- [Problem to solve]: Exactly as written, copy the lines that run from the start of the data below to the line containing "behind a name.", both ends included.

- [Listed records]:
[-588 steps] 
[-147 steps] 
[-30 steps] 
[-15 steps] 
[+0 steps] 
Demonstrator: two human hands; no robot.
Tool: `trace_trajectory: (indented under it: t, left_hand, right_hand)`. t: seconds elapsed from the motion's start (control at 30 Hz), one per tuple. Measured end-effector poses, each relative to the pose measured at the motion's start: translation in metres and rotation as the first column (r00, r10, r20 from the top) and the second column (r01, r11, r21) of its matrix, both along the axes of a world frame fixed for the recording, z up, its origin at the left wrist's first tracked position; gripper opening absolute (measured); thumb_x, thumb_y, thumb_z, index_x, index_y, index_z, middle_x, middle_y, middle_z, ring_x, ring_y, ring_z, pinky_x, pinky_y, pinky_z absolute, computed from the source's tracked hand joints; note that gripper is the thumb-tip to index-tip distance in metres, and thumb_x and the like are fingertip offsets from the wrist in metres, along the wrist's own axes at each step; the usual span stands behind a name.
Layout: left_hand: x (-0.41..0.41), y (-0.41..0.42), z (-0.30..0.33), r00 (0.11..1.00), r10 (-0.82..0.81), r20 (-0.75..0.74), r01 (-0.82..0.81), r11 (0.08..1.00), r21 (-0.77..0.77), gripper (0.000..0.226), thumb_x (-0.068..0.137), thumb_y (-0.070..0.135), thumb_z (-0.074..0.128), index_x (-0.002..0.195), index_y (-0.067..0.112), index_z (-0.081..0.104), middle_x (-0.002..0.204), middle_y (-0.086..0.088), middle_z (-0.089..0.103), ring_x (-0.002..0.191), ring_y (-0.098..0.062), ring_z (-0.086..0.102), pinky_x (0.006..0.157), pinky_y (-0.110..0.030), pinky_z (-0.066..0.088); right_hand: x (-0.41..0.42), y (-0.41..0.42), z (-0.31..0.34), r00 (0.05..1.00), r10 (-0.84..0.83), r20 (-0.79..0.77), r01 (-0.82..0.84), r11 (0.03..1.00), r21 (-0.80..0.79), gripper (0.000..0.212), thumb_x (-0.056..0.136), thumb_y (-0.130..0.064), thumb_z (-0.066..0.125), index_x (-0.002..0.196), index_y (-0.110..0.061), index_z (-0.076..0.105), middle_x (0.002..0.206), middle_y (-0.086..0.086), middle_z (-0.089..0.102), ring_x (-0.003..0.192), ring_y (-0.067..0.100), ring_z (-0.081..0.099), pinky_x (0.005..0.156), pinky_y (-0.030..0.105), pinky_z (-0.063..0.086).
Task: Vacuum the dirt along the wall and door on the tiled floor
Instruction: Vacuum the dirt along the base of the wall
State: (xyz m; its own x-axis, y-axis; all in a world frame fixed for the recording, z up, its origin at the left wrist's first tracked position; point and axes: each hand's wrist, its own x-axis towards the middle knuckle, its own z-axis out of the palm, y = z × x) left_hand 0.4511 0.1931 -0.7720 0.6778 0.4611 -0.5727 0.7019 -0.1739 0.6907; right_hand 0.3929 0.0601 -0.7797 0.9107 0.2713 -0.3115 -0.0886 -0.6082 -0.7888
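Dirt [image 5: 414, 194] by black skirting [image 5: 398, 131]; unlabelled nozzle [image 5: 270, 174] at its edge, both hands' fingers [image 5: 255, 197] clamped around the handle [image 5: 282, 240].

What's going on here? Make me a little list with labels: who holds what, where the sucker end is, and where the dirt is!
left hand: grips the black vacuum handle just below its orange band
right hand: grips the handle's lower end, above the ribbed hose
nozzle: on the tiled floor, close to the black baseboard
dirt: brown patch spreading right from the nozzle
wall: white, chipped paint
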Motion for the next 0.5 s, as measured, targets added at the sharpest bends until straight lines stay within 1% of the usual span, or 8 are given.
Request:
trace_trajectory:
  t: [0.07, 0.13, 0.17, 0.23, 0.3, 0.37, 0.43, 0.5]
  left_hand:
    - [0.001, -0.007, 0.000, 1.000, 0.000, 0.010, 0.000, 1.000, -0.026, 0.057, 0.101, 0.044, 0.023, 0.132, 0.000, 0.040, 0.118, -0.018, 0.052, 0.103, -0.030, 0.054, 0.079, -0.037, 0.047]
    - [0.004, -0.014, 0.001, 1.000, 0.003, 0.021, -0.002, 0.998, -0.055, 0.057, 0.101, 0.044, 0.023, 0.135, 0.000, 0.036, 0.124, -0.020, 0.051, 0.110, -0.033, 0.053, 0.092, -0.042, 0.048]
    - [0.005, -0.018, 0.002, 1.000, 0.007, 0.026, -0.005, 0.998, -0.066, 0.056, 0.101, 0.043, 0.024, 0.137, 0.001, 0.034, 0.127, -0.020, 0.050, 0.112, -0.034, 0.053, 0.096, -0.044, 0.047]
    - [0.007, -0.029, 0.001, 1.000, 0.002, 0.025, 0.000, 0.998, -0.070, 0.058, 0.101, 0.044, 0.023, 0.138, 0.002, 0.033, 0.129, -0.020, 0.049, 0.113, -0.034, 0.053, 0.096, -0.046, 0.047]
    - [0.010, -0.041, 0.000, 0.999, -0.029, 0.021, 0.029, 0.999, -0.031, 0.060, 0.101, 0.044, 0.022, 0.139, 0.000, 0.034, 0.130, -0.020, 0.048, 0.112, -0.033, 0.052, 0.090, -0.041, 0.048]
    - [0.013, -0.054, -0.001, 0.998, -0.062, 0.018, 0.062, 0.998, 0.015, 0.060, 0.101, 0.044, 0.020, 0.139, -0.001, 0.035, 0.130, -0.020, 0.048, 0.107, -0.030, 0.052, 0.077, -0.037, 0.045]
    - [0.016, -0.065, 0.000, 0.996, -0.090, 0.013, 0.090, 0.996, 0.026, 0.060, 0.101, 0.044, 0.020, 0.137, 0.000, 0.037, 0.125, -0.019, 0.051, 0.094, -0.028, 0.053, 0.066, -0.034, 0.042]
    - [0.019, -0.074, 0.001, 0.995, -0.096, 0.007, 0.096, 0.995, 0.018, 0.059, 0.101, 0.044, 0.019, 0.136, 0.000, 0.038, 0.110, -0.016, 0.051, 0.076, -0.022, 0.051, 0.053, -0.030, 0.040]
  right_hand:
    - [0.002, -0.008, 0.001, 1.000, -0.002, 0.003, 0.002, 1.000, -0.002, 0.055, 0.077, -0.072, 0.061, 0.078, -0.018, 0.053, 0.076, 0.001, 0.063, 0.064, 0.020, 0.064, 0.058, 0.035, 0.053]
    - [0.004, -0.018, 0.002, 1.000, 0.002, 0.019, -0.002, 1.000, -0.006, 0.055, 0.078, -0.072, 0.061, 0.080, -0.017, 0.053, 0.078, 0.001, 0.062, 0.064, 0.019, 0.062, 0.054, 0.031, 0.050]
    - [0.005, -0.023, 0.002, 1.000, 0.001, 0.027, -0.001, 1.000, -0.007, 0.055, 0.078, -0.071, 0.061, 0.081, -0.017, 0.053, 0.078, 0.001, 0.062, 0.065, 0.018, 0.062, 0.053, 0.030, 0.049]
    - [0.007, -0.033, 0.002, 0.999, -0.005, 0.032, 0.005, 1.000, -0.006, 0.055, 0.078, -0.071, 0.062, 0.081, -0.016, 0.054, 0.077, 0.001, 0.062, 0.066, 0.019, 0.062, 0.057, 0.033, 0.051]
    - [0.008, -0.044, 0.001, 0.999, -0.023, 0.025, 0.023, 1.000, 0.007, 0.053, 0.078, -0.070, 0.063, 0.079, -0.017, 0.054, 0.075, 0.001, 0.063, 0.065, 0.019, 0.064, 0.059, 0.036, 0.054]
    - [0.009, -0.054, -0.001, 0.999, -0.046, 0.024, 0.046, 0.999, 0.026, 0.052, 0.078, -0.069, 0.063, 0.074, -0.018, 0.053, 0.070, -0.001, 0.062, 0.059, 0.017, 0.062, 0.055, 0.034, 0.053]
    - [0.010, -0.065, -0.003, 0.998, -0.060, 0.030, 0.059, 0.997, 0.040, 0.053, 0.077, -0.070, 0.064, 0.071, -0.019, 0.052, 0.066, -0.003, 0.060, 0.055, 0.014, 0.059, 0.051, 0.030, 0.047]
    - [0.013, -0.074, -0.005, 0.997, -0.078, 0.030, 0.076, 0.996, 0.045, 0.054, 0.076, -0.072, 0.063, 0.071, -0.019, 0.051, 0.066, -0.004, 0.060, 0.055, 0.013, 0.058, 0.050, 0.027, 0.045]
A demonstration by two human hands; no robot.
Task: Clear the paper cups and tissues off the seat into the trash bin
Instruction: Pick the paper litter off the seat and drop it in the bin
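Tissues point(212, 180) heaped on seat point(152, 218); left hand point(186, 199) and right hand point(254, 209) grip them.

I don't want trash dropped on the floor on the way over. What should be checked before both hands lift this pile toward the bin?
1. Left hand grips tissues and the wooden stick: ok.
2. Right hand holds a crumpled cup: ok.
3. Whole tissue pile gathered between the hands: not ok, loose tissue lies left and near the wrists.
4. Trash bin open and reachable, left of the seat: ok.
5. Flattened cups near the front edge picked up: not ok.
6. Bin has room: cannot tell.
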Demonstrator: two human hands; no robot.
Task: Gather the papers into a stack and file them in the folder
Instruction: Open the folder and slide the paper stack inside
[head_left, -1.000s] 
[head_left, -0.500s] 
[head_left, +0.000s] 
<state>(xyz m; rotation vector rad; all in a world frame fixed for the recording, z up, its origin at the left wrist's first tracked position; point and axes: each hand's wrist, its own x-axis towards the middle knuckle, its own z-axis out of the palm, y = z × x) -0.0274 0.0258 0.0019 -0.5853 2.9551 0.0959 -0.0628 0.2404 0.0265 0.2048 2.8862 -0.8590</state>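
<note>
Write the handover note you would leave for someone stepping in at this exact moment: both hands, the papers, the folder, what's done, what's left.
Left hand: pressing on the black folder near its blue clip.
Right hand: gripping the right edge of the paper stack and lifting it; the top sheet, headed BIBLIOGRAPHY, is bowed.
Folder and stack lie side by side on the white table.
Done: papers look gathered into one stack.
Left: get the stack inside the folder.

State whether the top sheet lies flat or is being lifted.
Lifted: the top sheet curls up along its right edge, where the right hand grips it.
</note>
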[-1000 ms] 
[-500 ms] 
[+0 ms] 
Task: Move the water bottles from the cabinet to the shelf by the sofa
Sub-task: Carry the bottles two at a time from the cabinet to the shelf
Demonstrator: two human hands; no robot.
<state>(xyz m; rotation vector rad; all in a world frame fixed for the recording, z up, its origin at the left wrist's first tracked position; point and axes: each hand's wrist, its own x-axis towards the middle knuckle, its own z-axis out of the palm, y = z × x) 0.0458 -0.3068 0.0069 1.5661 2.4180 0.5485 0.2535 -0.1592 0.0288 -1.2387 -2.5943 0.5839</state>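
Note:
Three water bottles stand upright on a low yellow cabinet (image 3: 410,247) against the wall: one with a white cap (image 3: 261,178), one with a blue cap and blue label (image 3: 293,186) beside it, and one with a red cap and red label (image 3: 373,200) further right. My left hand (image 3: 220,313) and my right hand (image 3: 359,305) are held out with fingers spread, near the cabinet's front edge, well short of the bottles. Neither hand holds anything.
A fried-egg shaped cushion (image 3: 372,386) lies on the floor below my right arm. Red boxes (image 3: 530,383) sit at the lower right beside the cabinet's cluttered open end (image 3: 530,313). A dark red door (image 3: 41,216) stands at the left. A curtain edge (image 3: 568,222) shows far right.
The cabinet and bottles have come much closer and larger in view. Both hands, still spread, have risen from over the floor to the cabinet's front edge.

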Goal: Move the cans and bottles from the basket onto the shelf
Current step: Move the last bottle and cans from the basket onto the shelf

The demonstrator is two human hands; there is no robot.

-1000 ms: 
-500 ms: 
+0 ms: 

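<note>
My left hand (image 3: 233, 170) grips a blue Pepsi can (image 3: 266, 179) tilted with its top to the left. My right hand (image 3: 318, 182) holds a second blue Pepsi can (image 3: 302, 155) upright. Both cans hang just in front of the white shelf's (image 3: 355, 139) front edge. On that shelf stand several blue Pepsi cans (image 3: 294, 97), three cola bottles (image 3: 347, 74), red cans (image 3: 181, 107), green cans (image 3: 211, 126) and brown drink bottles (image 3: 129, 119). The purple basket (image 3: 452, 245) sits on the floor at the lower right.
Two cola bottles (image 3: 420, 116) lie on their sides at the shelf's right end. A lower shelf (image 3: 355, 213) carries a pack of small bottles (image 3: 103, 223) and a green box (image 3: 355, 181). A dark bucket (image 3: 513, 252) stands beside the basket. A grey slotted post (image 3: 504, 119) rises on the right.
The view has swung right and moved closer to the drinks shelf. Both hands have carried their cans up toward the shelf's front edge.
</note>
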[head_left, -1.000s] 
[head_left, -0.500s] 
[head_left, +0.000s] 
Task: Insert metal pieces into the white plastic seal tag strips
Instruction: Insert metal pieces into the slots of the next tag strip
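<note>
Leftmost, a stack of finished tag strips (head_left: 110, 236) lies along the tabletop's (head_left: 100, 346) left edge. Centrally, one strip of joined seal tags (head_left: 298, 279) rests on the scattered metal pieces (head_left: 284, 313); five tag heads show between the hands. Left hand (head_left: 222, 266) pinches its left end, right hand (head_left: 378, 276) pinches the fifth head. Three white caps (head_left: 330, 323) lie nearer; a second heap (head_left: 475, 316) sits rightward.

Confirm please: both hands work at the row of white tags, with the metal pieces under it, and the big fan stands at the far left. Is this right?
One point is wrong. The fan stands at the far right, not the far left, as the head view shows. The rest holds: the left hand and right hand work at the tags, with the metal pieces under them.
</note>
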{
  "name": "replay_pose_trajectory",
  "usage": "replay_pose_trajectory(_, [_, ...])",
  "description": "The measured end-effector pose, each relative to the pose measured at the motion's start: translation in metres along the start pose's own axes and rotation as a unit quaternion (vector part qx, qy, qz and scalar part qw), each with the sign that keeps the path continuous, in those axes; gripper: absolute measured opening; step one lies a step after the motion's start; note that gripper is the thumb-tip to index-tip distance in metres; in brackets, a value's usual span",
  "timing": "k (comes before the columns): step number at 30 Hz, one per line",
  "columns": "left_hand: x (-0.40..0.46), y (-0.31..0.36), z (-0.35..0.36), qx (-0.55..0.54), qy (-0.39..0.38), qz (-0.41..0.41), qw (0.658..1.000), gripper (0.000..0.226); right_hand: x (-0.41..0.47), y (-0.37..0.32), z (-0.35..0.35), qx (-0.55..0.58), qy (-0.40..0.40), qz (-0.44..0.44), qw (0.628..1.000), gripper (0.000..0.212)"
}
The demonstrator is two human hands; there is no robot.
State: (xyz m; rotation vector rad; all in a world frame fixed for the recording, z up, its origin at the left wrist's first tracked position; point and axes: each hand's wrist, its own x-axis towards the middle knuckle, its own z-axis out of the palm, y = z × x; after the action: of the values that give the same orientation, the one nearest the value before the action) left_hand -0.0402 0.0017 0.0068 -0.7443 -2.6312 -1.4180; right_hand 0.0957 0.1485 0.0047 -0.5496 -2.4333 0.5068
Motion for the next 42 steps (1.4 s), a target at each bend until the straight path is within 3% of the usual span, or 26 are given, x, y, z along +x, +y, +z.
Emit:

- [Exercise output]:
[-588 steps] 
[-147 steps] 
[-30 steps] 
[-15 steps] 
[+0 steps] 
Demonstrator: two human hands; no robot.
Tool: `trace_trajectory: (indented under it: t, left_hand, right_hand)`. t: seconds elapsed from the motion's start (control at 30 Hz), one per tuple. Measured end-effector poses, each relative to the pose measured at the motion's start: translation in metres and rotation as the first column (r00, r10, r20 from the top) and the second column (r01, r11, r21) of its matrix, both along the axes of a world frame fixed for the recording, z up, its origin at the left wrist's first tracked position; gripper opening absolute (measured); thumb_x, thumb_y, thumb_z, index_x, index_y, index_z, middle_x, middle_y, middle_z, ring_x, ring_y, ring_z, pinky_x, pinky_y, pinky_z absolute, computed from the source's tracked hand joints; note that gripper is the thumb-tip to index-tip distance in metres, and thumb_x and the like are fingertip offsets from the wrist in metres, along the wrist's own axes at each step; the usual span stands behind a name.

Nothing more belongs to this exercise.